The answer must be the complete listing, copied exactly.

*** EXTRACTED RECORDS Section Begins ***

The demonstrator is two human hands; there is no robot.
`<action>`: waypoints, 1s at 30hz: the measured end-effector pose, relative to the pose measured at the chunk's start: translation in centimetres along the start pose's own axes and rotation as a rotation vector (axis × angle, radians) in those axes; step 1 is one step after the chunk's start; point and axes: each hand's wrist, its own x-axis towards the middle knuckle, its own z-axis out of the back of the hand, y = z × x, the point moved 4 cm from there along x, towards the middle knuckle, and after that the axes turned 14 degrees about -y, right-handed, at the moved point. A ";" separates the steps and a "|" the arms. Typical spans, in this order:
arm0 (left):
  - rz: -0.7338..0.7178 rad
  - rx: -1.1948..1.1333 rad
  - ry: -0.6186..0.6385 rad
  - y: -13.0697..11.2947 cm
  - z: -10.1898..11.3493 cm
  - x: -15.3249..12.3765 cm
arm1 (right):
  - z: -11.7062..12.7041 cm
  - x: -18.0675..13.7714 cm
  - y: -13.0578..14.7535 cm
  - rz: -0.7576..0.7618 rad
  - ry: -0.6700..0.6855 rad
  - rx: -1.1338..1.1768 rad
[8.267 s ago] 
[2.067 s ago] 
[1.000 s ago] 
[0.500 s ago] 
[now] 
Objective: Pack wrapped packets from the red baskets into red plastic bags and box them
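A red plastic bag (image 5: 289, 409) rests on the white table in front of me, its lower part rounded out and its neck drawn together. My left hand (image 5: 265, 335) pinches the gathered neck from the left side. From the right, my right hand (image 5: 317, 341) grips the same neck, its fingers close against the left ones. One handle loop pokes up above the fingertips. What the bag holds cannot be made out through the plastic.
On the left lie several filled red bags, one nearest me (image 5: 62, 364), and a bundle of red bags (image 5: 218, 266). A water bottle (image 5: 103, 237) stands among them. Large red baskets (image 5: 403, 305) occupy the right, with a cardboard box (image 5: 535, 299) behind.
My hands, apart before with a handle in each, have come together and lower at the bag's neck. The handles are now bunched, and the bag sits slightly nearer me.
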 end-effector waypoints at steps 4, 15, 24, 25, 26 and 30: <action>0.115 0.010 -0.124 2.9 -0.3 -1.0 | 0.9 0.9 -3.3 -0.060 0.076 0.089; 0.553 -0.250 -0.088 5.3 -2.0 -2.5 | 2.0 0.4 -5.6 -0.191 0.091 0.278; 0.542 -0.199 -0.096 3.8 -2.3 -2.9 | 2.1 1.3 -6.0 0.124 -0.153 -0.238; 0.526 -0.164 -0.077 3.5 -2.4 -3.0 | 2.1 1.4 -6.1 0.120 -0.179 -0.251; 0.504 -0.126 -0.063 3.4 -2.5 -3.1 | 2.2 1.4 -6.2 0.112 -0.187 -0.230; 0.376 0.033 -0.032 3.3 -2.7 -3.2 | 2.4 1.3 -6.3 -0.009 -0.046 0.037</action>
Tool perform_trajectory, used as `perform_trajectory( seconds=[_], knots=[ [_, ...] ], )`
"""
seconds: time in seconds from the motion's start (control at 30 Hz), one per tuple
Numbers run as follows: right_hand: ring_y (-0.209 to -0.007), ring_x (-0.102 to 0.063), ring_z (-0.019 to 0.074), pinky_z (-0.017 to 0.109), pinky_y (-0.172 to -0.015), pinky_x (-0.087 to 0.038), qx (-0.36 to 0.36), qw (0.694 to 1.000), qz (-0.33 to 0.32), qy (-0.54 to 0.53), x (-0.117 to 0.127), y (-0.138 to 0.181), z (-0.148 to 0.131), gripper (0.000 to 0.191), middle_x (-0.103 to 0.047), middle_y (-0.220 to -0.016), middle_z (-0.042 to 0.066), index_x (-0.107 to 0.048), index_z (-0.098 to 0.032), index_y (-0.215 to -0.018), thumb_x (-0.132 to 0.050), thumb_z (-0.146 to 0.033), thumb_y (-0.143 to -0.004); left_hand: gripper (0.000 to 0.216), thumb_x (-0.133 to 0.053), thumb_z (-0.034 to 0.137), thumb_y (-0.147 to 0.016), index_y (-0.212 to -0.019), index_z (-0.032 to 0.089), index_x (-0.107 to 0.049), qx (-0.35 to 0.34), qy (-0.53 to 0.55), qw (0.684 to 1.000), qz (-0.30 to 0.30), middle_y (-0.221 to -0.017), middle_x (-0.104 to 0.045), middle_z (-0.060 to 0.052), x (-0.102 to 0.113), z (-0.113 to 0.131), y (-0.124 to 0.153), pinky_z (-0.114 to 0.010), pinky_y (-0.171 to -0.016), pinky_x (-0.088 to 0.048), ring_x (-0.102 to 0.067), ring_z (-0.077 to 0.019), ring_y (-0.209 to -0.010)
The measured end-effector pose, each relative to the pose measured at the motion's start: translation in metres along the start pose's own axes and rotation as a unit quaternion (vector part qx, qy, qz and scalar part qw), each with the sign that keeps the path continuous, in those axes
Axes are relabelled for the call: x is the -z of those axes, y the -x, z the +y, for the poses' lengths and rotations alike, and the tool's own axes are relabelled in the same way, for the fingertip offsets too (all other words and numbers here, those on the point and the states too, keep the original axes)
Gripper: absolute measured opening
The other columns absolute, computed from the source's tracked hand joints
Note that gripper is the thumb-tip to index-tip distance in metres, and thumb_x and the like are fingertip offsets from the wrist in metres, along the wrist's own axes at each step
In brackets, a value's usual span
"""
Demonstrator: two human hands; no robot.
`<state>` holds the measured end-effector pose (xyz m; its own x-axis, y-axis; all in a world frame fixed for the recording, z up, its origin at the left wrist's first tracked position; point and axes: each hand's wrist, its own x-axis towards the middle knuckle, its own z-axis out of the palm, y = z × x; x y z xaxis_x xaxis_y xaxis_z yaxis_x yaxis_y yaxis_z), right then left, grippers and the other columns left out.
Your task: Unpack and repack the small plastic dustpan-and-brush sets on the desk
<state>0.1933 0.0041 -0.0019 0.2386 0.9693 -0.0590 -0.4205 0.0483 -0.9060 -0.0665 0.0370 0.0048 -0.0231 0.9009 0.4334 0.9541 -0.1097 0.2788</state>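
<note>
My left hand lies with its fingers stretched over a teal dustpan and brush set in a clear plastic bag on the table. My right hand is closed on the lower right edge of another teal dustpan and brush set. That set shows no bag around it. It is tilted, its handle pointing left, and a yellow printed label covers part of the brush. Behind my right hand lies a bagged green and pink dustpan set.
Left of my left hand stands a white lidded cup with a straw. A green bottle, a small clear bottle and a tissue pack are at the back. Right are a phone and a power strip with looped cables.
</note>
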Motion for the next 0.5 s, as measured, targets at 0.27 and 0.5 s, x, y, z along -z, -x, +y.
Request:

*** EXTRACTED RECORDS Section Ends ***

▶ [ANSWER SECTION]:
The demonstrator is two human hands; there is no robot.
`<action>`: waypoints, 1s at 30hz: the measured end-effector pose, relative to the pose measured at the chunk's start: translation in centimetres along the start pose's own axes and rotation as a rotation vector (axis × angle, radians) in those axes; step 1 is one step after the chunk's start; point and axes: each hand's wrist, its own x-axis towards the middle knuckle, its own z-axis out of the back of the hand, y = z × x, the point moved 4 cm from there along x, towards the middle knuckle, and after that the axes turned 14 degrees about -y, right-handed, at the moved point. A ";" separates the steps and a "|" the arms. Typical spans, in this order:
arm0 (left):
  - rz: -0.7338..0.7178 rad
  - rx: -1.1948..1.1333 rad
  - ry: -0.6186..0.6385 rad
  - y: -13.0697..11.2947 cm
  - z: -10.1898..11.3493 cm
  - x: -15.3249..12.3765 cm
arm1 (right):
  - z: -11.7062..12.7041 cm
  - x: -18.0675..13.7714 cm
  - y: -13.0578..14.7535 cm
  - rz: -0.7576..0.7618 rad
  - ry: -0.6700..0.6855 rad
  - rx: -1.1338..1.1768 rad
[8.267 s ago] 
[2.067 s ago] 
[1.000 s ago] 
[0.500 s ago] 
[now] 
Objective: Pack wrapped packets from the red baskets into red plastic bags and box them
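A red plastic bag (image 5: 289, 409) rests on the white table in front of me, its lower part rounded out and its neck drawn together. My left hand (image 5: 265, 335) pinches the gathered neck from the left side. From the right, my right hand (image 5: 317, 341) grips the same neck, its fingers close against the left ones. One handle loop pokes up above the fingertips. What the bag holds cannot be made out through the plastic.
On the left lie several filled red bags, one nearest me (image 5: 62, 364), and a bundle of red bags (image 5: 218, 266). A water bottle (image 5: 103, 237) stands among them. Large red baskets (image 5: 403, 305) occupy the right, with a cardboard box (image 5: 535, 299) behind.
My hands, apart before with a handle in each, have come together and lower at the bag's neck. The handles are now bunched, and the bag sits slightly nearer me.
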 end-effector waypoints at steps 4, 15, 24, 25, 26 and 30: <action>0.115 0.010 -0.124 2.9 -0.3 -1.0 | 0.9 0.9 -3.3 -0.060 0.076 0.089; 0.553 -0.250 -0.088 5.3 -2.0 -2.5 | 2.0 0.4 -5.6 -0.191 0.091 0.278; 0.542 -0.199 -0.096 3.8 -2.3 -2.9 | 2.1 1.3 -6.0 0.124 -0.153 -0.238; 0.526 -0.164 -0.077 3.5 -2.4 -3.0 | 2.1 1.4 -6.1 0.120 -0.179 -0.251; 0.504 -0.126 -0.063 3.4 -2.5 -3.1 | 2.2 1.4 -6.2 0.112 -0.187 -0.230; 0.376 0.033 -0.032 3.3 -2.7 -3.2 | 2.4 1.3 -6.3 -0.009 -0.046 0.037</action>
Tool perform_trajectory, used as `perform_trajectory( seconds=[_], knots=[ [_, ...] ], )`
"""
seconds: time in seconds from the motion's start (control at 30 Hz), one per tuple
Numbers run as follows: right_hand: ring_y (-0.209 to -0.007), ring_x (-0.102 to 0.063), ring_z (-0.019 to 0.074), pinky_z (-0.017 to 0.109), pinky_y (-0.172 to -0.015), pinky_x (-0.087 to 0.038), qx (-0.36 to 0.36), qw (0.694 to 1.000), qz (-0.33 to 0.32), qy (-0.54 to 0.53), x (-0.117 to 0.127), y (-0.138 to 0.181), z (-0.148 to 0.131), gripper (0.000 to 0.191), middle_x (-0.103 to 0.047), middle_y (-0.220 to -0.016), middle_z (-0.042 to 0.066), index_x (-0.107 to 0.048), index_z (-0.098 to 0.032), index_y (-0.215 to -0.018), thumb_x (-0.132 to 0.050), thumb_z (-0.146 to 0.033), thumb_y (-0.143 to -0.004); left_hand: gripper (0.000 to 0.216), thumb_x (-0.133 to 0.053), thumb_z (-0.034 to 0.137), thumb_y (-0.147 to 0.016), index_y (-0.212 to -0.019), index_z (-0.032 to 0.089), index_x (-0.107 to 0.049), qx (-0.35 to 0.34), qy (-0.53 to 0.55), qw (0.684 to 1.000), qz (-0.30 to 0.30), middle_y (-0.221 to -0.017), middle_x (-0.104 to 0.045), middle_z (-0.060 to 0.052), x (-0.102 to 0.113), z (-0.113 to 0.131), y (-0.124 to 0.153), pinky_z (-0.114 to 0.010), pinky_y (-0.171 to -0.016), pinky_x (-0.088 to 0.048), ring_x (-0.102 to 0.067), ring_z (-0.077 to 0.019), ring_y (-0.209 to -0.010)
The measured end-effector pose, each relative to the pose measured at the motion's start: translation in metres along the start pose's own axes and rotation as a unit quaternion (vector part qx, qy, qz and scalar part qw), each with the sign that keeps the path continuous, in those axes
Axes are relabelled for the call: x is the -z of those axes, y the -x, z the +y, for the poses' lengths and rotations alike, and the tool's own axes are relabelled in the same way, for the fingertip offsets too (all other words and numbers here, those on the point and the states too, keep the original axes)
Gripper: absolute measured opening
The other columns absolute, computed from the source's tracked hand joints
Note that gripper is the thumb-tip to index-tip distance in metres, and thumb_x and the like are fingertip offsets from the wrist in metres, along the wrist's own axes at each step
In brackets, a value's usual span
"""
Demonstrator: two human hands; no robot.
`<state>` holds the measured end-effector pose (xyz m; its own x-axis, y-axis; all in a world frame fixed for the recording, z up, its origin at the left wrist's first tracked position; point and axes: each hand's wrist, its own x-axis towards the middle knuckle, its own z-axis out of the palm, y = z × x; x y z xaxis_x xaxis_y xaxis_z yaxis_x yaxis_y yaxis_z), right then left, grippers and the other columns left out.
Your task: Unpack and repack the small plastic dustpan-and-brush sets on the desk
<state>0.1933 0.0041 -0.0019 0.2386 0.9693 -0.0590 -0.4205 0.0483 -0.9060 -0.0665 0.0370 0.0048 -0.0231 0.9009 0.4334 0.9541 -0.1097 0.2788</state>
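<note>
My left hand lies with its fingers stretched over a teal dustpan and brush set in a clear plastic bag on the table. My right hand is closed on the lower right edge of another teal dustpan and brush set. That set shows no bag around it. It is tilted, its handle pointing left, and a yellow printed label covers part of the brush. Behind my right hand lies a bagged green and pink dustpan set.
Left of my left hand stands a white lidded cup with a straw. A green bottle, a small clear bottle and a tissue pack are at the back. Right are a phone and a power strip with looped cables.
</note>
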Motion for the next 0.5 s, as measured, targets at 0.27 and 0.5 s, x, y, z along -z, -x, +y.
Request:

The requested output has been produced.